--- Record set Enclosed Below ---

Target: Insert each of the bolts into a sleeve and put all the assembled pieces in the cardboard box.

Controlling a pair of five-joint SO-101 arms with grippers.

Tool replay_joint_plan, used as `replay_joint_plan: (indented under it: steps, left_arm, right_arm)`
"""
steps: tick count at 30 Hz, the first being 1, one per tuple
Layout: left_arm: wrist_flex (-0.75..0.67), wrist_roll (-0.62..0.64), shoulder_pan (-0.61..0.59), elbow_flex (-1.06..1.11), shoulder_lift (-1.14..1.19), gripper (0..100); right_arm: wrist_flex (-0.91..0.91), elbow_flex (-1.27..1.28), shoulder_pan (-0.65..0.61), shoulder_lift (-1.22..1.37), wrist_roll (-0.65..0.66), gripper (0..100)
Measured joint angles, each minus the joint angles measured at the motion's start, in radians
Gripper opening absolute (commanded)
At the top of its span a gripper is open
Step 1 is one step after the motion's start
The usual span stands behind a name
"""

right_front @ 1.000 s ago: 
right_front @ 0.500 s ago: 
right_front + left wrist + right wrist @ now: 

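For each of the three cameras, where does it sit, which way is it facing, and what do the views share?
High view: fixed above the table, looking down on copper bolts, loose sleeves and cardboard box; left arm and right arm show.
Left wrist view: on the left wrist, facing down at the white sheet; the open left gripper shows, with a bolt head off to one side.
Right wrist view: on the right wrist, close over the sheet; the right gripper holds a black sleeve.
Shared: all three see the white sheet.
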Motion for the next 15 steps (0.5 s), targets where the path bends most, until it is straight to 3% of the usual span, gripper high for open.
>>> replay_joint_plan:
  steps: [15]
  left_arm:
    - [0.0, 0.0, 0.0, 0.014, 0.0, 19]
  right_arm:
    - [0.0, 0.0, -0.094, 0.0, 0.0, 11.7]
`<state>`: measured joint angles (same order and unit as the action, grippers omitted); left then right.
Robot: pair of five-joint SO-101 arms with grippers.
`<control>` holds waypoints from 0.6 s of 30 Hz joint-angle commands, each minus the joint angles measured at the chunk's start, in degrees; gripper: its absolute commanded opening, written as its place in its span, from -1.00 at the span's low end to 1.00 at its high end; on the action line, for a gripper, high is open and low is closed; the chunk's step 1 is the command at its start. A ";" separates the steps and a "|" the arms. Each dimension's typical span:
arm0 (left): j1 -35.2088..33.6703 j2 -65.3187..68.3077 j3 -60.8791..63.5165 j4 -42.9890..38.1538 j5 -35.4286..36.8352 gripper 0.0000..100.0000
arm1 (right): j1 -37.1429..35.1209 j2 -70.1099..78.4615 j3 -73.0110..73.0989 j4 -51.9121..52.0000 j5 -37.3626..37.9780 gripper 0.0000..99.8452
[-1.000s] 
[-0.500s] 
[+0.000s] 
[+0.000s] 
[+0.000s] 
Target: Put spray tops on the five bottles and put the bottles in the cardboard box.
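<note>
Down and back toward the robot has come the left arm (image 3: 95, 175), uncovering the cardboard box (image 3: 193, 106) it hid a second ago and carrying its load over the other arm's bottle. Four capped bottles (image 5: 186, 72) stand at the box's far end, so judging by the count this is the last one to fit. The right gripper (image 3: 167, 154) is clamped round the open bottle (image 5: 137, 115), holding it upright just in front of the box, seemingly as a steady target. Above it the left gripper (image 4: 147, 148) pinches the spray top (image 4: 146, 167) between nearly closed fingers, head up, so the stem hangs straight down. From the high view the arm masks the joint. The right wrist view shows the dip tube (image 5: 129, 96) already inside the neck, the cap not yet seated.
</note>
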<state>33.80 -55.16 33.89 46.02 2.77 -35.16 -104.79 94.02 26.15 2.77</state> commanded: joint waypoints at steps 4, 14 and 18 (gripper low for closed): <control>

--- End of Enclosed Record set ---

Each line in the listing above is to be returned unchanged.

◆ **Solution to the exercise**
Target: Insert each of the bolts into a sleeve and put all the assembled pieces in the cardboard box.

Controlling a pair of five-joint SO-101 arms with grippers.

Tool replay_joint_plan, used as `replay_joint_plan: (indented under it: steps, left_arm, right_arm)`
"""
steps: tick count at 30 Hz, the first being 1, one per tuple
Layout: left_arm: wrist_flex (-0.75..0.67), wrist_roll (-0.62..0.64), shoulder_pan (-0.61..0.59), elbow_flex (-1.06..1.11), shoulder_lift (-1.14..1.19), gripper (0..100); right_arm: wrist_flex (-0.91..0.91), elbow_flex (-1.27..1.28), shoulder_pan (-0.65..0.61), shoulder_lift (-1.22..1.37), wrist_roll (-0.65..0.66), gripper (0..100)
Measured joint angles, each minus the joint angles measured at the motion's start, in radians
Gripper opening absolute (commanded)
At the top of its span a gripper is open
Step 1 is one step after the motion's start
The usual span stands behind a name
"""

right_front @ 1.000 s ago: 
right_front @ 0.500 s ago: 
right_front + left wrist + right wrist @ now: 

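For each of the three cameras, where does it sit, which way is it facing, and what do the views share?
High view: fixed above the table, looking down on copper bolts, loose sleeves and cardboard box; left arm and right arm show.
Left wrist view: on the left wrist, facing down at the white sheet; the open left gripper shows, with a bolt head off to one side.
Right wrist view: on the right wrist, close over the sheet; the right gripper holds a black sleeve.
Shared: all three see the white sheet.
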Motion for the next 15 steps (0.5 s), targets where the path bends most, until it is straight to 3% of the usual span, gripper high for open.
>>> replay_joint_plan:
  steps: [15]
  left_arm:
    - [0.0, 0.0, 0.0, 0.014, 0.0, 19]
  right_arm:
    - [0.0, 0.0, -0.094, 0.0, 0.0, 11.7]
`<state>`: measured joint angles (same order and unit as the action, grippers omitted); left then right.
Robot: pair of five-joint SO-101 arms with grippers.
`<control>` holds waypoints from 0.6 s of 30 Hz joint-angle commands, each minus the joint angles measured at the chunk's start, in degrees; gripper: its absolute commanded opening, written as its place in its span, from -1.00 at the span's low end to 1.00 at its high end; on the action line, for a gripper, high is open and low is closed; the chunk's step 1 is the command at its start. A ";" separates the steps and a "|" the arms. Each dimension's typical span:
arm0 (left): j1 -35.2088..33.6703 j2 -65.3187..68.3077 j3 -60.8791..63.5165 j4 -42.9890..38.1538 j5 -35.4286..36.8352 gripper 0.0000..100.0000
arm1 (right): j1 -37.1429..35.1209 j2 -70.1099..78.4615 j3 -73.0110..73.0989 j4 -51.9121..52.0000 j5 -37.3626..37.9780 gripper 0.0000..99.8452
[-1.000s] 
[-0.500s] 
[+0.000s] 
[+0.000s] 
[+0.000s] 
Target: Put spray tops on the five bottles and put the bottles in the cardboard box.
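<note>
Down and back toward the robot has come the left arm (image 3: 95, 175), uncovering the cardboard box (image 3: 193, 106) it hid a second ago and carrying its load over the other arm's bottle. Four capped bottles (image 5: 186, 72) stand at the box's far end, so judging by the count this is the last one to fit. The right gripper (image 3: 167, 154) is clamped round the open bottle (image 5: 137, 115), holding it upright just in front of the box, seemingly as a steady target. Above it the left gripper (image 4: 147, 148) pinches the spray top (image 4: 146, 167) between nearly closed fingers, head up, so the stem hangs straight down. From the high view the arm masks the joint. The right wrist view shows the dip tube (image 5: 129, 96) already inside the neck, the cap not yet seated.
</note>
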<state>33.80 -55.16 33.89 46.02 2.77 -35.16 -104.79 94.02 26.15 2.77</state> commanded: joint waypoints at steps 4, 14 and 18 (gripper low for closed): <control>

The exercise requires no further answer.